**Problem to work on**.
Print the data below exactly, but only the lines from the one containing "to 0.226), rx" down to the one containing "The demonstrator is", inclusive.
☆ ☆ ☆
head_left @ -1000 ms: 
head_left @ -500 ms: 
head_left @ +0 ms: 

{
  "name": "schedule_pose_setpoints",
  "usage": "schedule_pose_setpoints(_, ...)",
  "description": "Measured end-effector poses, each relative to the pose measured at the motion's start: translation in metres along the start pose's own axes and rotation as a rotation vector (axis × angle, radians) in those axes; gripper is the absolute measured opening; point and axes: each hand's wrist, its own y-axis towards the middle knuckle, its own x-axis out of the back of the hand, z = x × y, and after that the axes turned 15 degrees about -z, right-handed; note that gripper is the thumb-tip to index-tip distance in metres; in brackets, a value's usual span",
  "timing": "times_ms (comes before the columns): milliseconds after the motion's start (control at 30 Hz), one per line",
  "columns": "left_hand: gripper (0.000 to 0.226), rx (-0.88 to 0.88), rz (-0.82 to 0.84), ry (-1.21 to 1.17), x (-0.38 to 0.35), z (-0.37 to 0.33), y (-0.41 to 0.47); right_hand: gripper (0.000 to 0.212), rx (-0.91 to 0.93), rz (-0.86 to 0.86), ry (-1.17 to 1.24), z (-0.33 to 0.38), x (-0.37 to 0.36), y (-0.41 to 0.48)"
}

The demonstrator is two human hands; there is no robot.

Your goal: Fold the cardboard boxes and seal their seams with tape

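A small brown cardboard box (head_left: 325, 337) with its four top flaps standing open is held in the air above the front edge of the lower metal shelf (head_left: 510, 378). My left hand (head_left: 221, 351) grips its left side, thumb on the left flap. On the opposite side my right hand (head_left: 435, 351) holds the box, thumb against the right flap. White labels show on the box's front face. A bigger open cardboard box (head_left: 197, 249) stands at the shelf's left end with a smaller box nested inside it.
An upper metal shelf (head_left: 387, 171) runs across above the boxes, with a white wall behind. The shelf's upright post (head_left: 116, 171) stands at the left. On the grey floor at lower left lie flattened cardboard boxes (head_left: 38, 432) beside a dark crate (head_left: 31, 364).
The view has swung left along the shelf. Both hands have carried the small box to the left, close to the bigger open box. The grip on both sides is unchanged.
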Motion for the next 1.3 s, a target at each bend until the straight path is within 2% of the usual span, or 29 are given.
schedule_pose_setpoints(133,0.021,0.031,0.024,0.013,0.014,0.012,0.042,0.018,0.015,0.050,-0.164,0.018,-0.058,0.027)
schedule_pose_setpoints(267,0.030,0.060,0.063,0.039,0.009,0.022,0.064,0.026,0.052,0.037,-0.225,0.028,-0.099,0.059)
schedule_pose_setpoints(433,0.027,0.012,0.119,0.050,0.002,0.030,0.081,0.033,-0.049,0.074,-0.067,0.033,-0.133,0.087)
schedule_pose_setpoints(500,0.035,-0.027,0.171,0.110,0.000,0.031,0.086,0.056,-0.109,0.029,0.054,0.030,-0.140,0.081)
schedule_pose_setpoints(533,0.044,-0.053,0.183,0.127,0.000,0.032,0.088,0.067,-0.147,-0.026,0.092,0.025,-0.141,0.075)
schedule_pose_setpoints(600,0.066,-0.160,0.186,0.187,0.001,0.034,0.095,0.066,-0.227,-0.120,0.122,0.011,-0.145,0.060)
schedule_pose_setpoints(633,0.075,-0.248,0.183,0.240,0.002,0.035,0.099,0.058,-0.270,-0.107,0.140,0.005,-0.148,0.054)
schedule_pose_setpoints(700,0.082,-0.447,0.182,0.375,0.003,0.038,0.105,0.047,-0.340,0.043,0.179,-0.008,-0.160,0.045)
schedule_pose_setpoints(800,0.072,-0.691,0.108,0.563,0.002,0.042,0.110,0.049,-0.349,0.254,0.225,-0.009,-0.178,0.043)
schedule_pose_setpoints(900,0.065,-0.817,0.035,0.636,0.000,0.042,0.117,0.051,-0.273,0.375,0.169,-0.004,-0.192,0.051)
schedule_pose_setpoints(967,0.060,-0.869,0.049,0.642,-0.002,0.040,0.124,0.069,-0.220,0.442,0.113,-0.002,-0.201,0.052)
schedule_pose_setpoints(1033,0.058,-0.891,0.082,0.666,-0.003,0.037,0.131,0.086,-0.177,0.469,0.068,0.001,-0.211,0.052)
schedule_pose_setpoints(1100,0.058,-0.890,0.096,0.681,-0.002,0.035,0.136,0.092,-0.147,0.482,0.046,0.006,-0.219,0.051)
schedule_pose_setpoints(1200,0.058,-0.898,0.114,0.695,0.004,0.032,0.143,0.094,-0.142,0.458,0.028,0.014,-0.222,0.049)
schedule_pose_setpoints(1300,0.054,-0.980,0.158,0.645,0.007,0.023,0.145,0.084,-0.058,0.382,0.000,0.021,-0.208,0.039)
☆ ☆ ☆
**Solution for this exercise**.
  "columns": "left_hand: gripper (0.000 to 0.226), rx (-0.88 to 0.88), rz (-0.82 to 0.84), ry (-1.21 to 1.17), x (-0.38 to 0.35), z (-0.37 to 0.33), y (-0.41 to 0.47); right_hand: gripper (0.000 to 0.212), rx (-0.91 to 0.93), rz (-0.86 to 0.86), ry (-1.17 to 1.24), z (-0.33 to 0.38), x (-0.37 to 0.36), y (-0.41 to 0.48)"
}

The demonstrator is two human hands; there is no robot.

There is no more output for this exercise.